=== Task objective ===
Below are records; reply with nothing but the number of lines in them that contain "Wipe".

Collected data
☆ ☆ ☆ ☆

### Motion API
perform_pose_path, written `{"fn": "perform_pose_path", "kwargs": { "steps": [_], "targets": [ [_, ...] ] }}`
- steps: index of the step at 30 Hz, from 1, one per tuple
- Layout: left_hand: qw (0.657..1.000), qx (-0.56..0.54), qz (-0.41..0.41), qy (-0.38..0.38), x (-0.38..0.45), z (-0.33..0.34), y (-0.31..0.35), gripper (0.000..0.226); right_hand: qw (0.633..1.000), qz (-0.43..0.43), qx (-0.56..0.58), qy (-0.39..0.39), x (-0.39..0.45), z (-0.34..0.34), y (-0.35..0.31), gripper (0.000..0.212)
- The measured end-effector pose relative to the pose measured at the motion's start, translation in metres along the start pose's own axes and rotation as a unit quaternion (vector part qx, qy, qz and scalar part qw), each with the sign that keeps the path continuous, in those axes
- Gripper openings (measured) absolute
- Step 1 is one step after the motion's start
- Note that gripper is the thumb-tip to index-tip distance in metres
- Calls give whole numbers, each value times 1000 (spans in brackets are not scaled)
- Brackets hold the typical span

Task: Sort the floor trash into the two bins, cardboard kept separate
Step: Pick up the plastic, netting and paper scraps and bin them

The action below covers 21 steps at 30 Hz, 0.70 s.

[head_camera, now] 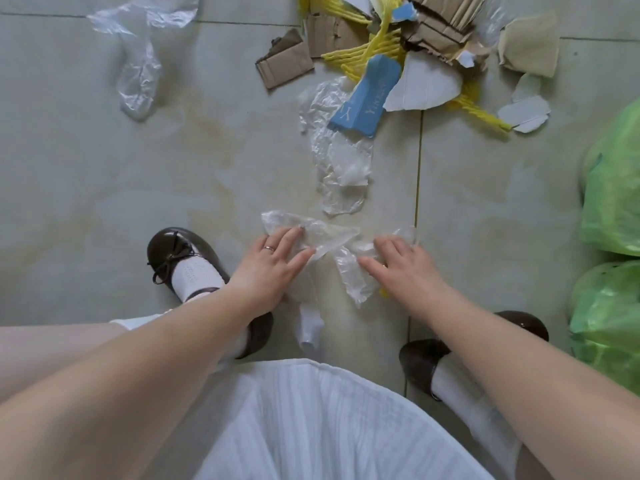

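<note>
- The left hand (273, 258) lies on a crumpled clear plastic wrapper (322, 233) on the tiled floor (104, 168), fingers nearly straight and spread over its left end; a ring (268, 248) sits on one finger.
- The right hand (398, 263) rests on another piece of clear plastic film (353, 275) just beside the first, fingers bent loosely over it; whether they actually pinch it cannot be told.
- A further crumpled plastic sheet (332, 147) lies just beyond the hands, reaching up to the main heap.
- In that heap at the top, a blue card piece (367, 95), white torn card (422, 84), yellow foam netting (360, 53) and brown cardboard scraps (284, 62) lie mixed and overlapping.
- A clear plastic bag (138, 64) lies well apart at the upper left.
- Two bins lined with green bags (613, 188) stand at the right edge, one nearer than the other.
- Brown shoes (180, 251) with white socks and a white skirt (311, 427) fill the lower part of the view.
</note>
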<state>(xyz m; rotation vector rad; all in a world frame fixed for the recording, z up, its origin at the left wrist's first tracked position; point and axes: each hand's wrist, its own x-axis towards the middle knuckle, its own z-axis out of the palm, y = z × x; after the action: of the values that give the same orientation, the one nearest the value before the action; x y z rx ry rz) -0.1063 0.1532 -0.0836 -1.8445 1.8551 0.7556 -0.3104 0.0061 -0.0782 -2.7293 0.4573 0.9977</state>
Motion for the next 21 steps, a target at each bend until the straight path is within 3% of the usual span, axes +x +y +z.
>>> {"fn": "perform_pose_path", "kwargs": {
  "steps": [2, 6, 8, 10, 13, 16, 18, 21],
  "targets": [
    [998, -10, 44, 35, 5, 1, -3, 77, 1000, 12, 12, 17, 2, -1, 2, 46],
    [994, -80, 72, 19, 15, -7, -5, 26, 991, 62, 118, -7, 11, -8, 14, 19],
    [988, -147, -12, 39, 23, -13, -10, 22, 977, 111, 178, 39, 17, -23, 22, 23],
    [965, -213, -125, 89, 34, -27, -24, 26, 964, 150, 183, 120, 32, -44, 31, 41],
    [938, -254, -178, 156, 55, -52, -56, 35, 945, 149, 226, 183, 61, -83, 40, 53],
    [944, -212, -104, 229, 74, -79, -84, 18, 953, 64, 210, 206, 83, -107, 38, 35],
    [950, -182, -21, 252, 88, -94, -92, 12, 971, 27, 166, 171, 93, -111, 35, 30],
    [975, -125, 39, 181, 113, -111, -97, 18, 986, 17, 142, 91, 104, -108, 36, 30]
  ]
}}
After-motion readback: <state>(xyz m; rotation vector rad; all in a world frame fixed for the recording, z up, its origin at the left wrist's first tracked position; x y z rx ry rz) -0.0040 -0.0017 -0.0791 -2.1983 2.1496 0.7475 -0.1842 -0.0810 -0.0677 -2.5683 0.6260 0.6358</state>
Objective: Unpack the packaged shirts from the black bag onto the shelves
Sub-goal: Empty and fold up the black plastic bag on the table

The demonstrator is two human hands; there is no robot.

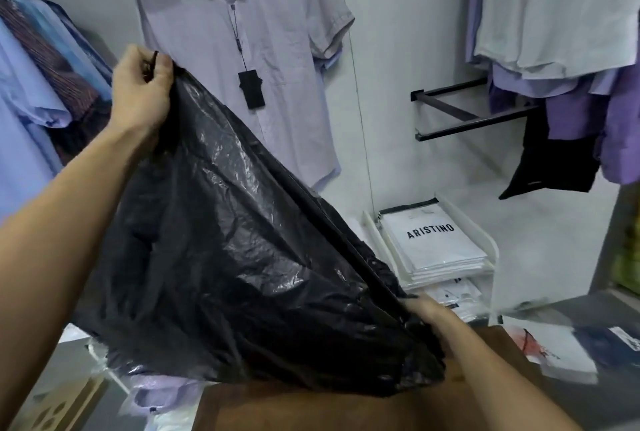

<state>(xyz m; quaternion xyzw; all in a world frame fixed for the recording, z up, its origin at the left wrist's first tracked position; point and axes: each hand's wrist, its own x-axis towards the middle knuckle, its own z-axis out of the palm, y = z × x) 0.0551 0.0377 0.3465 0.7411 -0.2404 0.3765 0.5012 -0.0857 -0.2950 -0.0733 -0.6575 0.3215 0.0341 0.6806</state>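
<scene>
One head-worn view looks forward and down from close above the left hand [140,91] and right hand [427,309], which stretch the bag [242,257] across the middle. Beyond it stands the wall [398,49], with the shelf [491,247] lower right.

soft, even indoor light with a cool cast fills the view, throwing only faint shadows on the pale wall [408,49], while dull sheen streaks the crinkled black plastic bag [242,250], wide-angle bending curves the edges, and the whole frame looks slightly soft and smeared.
</scene>
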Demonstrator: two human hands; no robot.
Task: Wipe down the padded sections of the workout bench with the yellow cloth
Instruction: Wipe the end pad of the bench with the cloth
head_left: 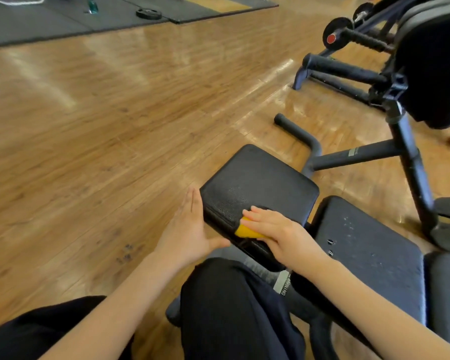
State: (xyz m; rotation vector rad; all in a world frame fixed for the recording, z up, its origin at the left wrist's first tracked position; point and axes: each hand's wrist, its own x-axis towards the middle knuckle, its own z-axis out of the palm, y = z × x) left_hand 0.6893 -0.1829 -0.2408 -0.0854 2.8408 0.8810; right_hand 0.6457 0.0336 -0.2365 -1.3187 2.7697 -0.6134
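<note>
In the upper left of the frame, dark grey rubber floor mats [63, 19] cover the far floor, with one green glass bottle [92, 6] and one black round weight plate [149, 14] standing on them. Below them the glossy brown wooden plank floor [102, 113] fills most of the left half.

At lower centre, the left hand [190, 229] lies open, its fingers straight and together, flat against the left side edge of the small black square padded seat section [260, 183] of the workout bench; its thumb reaches under the pad's near corner. The pad's vinyl is black and grained, with rounded corners, and a patch near the hands looks speckled or damp.

Just right of that, the right hand [273, 227] presses down with loosely bent fingers on the yellow folded cloth [247, 232], holding it against the near edge of the same pad. Only one small wedge of cloth shows under the palm; the rest is hidden.

Black trousers [231, 307] cover the person's knee at the bottom centre.

To the right, a second, longer black padded section [369, 250] lies apart from the first across a narrow gap, its surface flecked with pale spots. I count two pads of this bench clearly, plus part of a third dark pad at the far right edge.

At upper right stands another black metal-framed bench [400, 81], with one black dumbbell with a red end cap [338, 35] beside it.
</note>
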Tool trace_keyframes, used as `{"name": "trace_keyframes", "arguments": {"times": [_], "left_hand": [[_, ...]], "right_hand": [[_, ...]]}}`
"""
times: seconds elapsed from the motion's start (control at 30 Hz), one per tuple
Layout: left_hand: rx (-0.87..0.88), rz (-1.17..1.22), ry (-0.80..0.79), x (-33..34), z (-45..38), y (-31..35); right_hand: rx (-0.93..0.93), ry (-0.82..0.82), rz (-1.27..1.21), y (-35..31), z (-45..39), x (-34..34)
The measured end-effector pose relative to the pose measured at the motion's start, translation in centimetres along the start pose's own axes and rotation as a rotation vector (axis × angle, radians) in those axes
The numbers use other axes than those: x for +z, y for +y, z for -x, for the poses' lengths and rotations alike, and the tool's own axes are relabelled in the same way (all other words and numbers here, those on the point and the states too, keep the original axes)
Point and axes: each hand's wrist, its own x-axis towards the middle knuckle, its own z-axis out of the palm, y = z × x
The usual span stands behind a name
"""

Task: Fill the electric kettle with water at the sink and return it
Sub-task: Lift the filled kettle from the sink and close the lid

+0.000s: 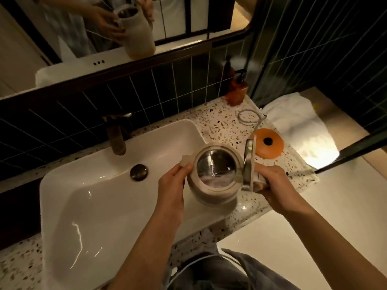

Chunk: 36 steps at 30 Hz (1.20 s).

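Observation:
The beige electric kettle [211, 193] is held over the right rim of the white sink [100, 197], lid flipped up [249, 164], its steel inside showing with some water at the bottom. My right hand [274, 185] grips the kettle's handle. My left hand [171, 185] presses against the kettle's left side near the spout. The bronze tap [116, 136] stands at the back of the sink, to the left of the kettle, with no water running. The round orange kettle base [269, 145] lies on the terrazzo counter [226, 122] behind the kettle.
A grey cord loop [249, 116] lies on the counter near an orange soap dispenser [237, 91]. A white towel [297, 122] lies on the floor to the right. A mirror [117, 28] hangs above dark tiles. The sink drain plug [138, 172] sits mid-basin.

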Motion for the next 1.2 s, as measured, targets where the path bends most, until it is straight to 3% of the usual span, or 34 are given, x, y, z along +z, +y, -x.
{"name": "trace_keyframes", "arguments": {"times": [0.83,0.9,1.0,1.07,1.2], "left_hand": [[-0.047,-0.273,-0.073,3.7,-2.2,0.8],[0.002,-0.362,-0.036,4.2,-2.2,1.1],[0.263,-0.567,0.024,5.5,-1.0,2.0],[0.424,-0.579,-0.075,6.6,0.6,2.7],[0.476,-0.632,-0.451,9.5,4.1,4.0]], "right_hand": [[-0.001,0.090,0.033,-0.6,0.0,-2.0],[-0.016,0.082,0.043,-0.7,0.2,-1.9],[-0.043,0.074,0.083,-0.4,0.1,-1.9],[-0.045,0.067,0.072,-0.4,0.1,-1.9],[-0.048,0.070,0.067,-0.2,-0.1,-2.0]]}}
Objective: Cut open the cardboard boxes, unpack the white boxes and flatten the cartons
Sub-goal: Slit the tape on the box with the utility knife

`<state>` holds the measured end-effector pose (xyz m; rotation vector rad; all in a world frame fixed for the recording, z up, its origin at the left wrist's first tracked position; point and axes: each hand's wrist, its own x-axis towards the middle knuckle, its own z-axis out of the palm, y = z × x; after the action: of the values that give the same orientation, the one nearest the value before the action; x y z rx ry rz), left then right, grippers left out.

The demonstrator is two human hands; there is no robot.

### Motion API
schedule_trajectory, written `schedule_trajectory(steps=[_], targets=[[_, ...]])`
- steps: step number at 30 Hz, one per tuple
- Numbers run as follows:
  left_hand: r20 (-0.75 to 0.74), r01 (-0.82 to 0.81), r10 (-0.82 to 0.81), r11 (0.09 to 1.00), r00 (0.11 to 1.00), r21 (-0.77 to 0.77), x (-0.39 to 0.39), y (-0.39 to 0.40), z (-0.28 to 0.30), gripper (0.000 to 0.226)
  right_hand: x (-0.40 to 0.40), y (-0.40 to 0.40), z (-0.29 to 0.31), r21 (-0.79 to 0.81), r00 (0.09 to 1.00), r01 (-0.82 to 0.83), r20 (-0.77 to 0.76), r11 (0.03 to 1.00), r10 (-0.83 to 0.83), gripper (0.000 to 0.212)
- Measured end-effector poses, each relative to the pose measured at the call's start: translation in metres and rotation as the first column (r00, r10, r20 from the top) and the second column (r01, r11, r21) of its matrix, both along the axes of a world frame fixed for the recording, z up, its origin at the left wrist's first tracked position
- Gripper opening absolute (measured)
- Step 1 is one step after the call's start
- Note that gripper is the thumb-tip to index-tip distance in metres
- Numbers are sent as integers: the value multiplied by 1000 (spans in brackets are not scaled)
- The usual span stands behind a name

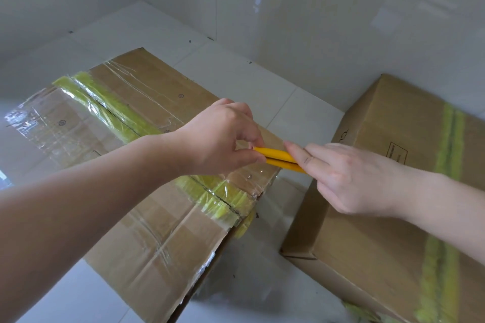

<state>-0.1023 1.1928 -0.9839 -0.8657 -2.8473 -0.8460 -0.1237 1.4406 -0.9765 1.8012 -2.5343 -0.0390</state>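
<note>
A cardboard carton (162, 223) lies on the floor at centre left, its top seam covered in yellow-green and clear tape. Above its right end I hold a yellow box cutter (278, 158) with both hands. My left hand (223, 139) pinches the cutter's left tip between thumb and fingers. My right hand (349, 173) grips its other end, fingers stretched along it. No blade shows. A second carton (380, 231) stands at the right, sealed with a strip of yellow-green tape; my right forearm passes over it.
White floor tiles (262, 270) run between the two cartons and behind them. Glossy white walls (315, 21) meet in a corner at the back, close behind both cartons.
</note>
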Motion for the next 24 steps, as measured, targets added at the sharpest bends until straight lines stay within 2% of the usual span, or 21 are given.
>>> schedule_trajectory(steps=[6, 10, 12, 14, 16, 17, 20, 22, 24], targets=[[80, -54, 52, 998, 995, 20, -5, -4, -5, 21, -10, -2, 4, 100, 989, -12, 150, 995, -3, 66], [280, -284, 254, 956, 926, 73, -19, -10, -12, 5, -22, -11, -4, 23, 985, 148, 87, 989, -150, 51], [375, -400, 335, 910, 864, 109, -30, -8, -20, 9, -33, -19, -14, -47, 966, 249, 77, 967, -245, 46], [307, -454, 409, 887, 859, 88, -44, -4, -27, 18, -52, -24, -26, -108, 947, 317, 87, 942, -309, 41], [159, -483, 483, 875, 861, -42, -57, -2, -34, 41, -80, -26, -41, -160, 907, 420, 119, 894, -404, 34], [123, -497, 504, 864, 855, -82, -63, 0, -38, 48, -94, -28, -49, -163, 867, 496, 149, 853, -476, 29], [149, -511, 516, 856, 843, -71, -74, 15, -50, 44, -135, -32, -83, -57, 683, 719, 242, 693, -689, 20], [118, -514, 522, 853, 845, -88, -79, 24, -57, 42, -158, -34, -103, 0, 498, 850, 331, 527, -802, 20], [74, -492, 504, 860, 861, -135, -85, 27, -62, 40, -180, -33, -121, 62, 258, 947, 444, 316, -858, 16]])
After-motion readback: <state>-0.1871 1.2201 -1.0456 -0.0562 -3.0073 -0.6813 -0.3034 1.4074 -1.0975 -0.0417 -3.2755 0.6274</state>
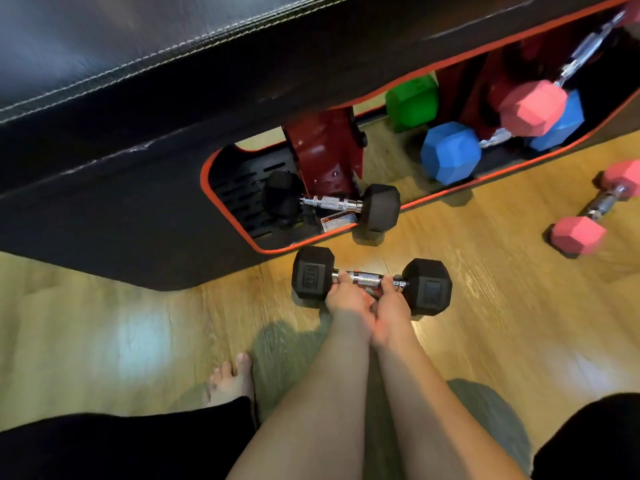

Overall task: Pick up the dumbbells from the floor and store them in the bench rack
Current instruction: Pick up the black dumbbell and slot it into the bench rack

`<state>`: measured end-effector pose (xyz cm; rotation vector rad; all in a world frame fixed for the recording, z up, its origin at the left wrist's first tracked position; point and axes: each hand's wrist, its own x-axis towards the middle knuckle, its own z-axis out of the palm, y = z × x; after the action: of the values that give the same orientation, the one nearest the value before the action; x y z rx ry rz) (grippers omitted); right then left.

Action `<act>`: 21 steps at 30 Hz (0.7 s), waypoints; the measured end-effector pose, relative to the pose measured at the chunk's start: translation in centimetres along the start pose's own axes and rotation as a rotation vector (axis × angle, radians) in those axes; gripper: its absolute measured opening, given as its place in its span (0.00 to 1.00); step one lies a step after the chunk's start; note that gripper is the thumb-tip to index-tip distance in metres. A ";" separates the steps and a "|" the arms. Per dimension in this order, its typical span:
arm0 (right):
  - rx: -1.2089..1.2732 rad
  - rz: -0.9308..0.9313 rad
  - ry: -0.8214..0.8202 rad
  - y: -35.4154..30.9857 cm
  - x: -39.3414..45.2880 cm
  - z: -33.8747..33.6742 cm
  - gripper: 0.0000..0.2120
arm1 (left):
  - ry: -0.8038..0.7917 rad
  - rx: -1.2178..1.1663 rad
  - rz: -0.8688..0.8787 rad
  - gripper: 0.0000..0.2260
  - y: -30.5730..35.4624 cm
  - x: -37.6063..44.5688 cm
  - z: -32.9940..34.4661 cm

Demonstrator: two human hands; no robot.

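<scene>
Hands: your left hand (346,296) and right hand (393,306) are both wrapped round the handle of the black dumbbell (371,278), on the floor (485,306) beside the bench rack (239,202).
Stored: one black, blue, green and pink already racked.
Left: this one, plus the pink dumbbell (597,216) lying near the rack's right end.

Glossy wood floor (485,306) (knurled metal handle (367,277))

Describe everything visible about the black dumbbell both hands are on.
The black dumbbell has two matte, rubber-looking hexagonal heads joined by a shiny knurled metal handle. It lies roughly level on or just above the wooden floor, beside the bench rack. The left hand and right hand both grip its handle.
</scene>
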<state>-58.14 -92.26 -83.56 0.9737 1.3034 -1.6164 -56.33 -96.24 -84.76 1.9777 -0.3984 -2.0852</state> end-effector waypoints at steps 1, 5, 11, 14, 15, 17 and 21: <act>-0.016 -0.005 -0.008 -0.1 -0.4 0.1 0.14 | 0.018 0.011 0.005 0.19 0.2 -0.2 0.0; -0.051 -0.009 -0.058 -0.2 -0.5 0.2 0.15 | 0.004 -0.014 0.001 0.19 0.4 0.5 -0.2; -0.132 -0.065 -0.085 -1.2 -0.7 0.9 0.13 | -0.064 -0.057 0.029 0.19 1.1 0.3 0.3; -0.140 -0.094 -0.098 -2.0 -1.2 1.6 0.11 | -0.069 -0.085 0.048 0.18 1.8 0.1 0.7; -0.143 -0.107 -0.111 -2.3 -1.4 1.8 0.11 | -0.073 -0.102 0.056 0.18 2.0 0.2 0.9; -0.151 -0.141 -0.140 -3.0 -1.8 2.4 0.10 | -0.096 -0.127 0.081 0.19 2.6 -0.1 1.5; -0.139 -0.207 -0.219 -4.3 -2.5 3.6 0.11 | -0.150 -0.210 0.159 0.21 4.0 -0.9 2.8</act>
<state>-61.50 -94.91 -79.17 0.5746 1.3774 -1.7075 -59.10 -99.55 -82.38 1.6254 -0.3369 -2.0865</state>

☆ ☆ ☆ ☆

=== Result of this task ===
2